As the minutes dragged, I gathered strength for the fight ahead by thinking of my wife and children, who had spent years enduring the hardships of my career. With the operation over, we all looked forward to returning to life as it had been, only to learn that some of the eighty-five men charged in the first wave of indictments had put a $500,000 contract on my head. My family and I had relocated and were living under an assumed name, but I wouldn't be able to live with myself if my role in taking down cartels and their bankers brought any harm to those I loved. The hard work and anguish of the last four years would have meant nothing. I needed every ounce of strength and determination I could muster to get through the next three months on the witness stand.

"They're ready for you now," said a deputy U.S. marshal, opening the door and breaking my reverie.
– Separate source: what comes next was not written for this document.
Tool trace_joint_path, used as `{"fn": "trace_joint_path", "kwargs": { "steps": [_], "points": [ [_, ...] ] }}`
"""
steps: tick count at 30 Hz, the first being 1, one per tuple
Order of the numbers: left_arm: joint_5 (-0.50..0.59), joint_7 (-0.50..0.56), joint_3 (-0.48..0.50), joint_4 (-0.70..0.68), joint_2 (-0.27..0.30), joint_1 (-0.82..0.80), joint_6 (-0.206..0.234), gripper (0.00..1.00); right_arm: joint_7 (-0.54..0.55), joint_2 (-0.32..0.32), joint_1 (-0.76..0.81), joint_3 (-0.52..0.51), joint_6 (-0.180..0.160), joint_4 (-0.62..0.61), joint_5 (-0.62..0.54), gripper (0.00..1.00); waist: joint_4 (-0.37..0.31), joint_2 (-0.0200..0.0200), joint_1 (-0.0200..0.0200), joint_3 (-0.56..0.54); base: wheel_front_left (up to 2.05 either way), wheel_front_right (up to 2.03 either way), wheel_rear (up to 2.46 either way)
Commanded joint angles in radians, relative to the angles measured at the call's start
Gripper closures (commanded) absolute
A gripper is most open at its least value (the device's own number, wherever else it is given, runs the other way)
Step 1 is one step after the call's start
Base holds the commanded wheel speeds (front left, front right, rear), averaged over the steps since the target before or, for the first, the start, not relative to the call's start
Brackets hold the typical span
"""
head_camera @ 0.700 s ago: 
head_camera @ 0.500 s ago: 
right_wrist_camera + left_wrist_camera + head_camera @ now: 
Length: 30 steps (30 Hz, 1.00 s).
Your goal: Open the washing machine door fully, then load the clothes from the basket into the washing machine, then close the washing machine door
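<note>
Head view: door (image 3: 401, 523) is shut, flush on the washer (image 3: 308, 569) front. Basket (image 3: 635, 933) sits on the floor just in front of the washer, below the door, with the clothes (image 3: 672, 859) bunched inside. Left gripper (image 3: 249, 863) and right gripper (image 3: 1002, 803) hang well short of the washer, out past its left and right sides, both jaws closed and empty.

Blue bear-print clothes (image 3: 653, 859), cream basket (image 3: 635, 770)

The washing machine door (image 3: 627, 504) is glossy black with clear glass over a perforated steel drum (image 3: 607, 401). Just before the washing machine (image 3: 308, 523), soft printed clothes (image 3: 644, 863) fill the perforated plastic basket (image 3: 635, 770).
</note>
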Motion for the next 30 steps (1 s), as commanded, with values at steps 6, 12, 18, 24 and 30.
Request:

He led me into a courtroom jammed with hundreds of reporters and spectators—and also the wives and children of the defendants with whom I had spent so much time. They said nothing, but their faces all screamed, How could you? On the courtroom floor, the six defendants huddled among a constellation of lawyers.

Rudy Armbrecht, a major organizer for the Medellín cartel, had worked with the entire cartel commission to arrange some of their most sensitive operations in the U.S. If they needed to buy fleets of aircraft or assess the feasibility of global laundering schemes, they called on Rudy. He looked like a crazed Jack Nicholson, but he had the extraordinary intelligence and philosophical bent of Hannibal Lecter. Pablo Escobar had hand-picked Armbrecht's boss, Gerardo Moncada—also known as Don Chepe—to control a large part of his cocaine empire. Armbrecht had acted as a conduit between me, Don Chepe, and Escobar. As I glanced toward him from the stand, Armbrecht grabbed his tie and, with a demented look on his face, waved it at me to say hello.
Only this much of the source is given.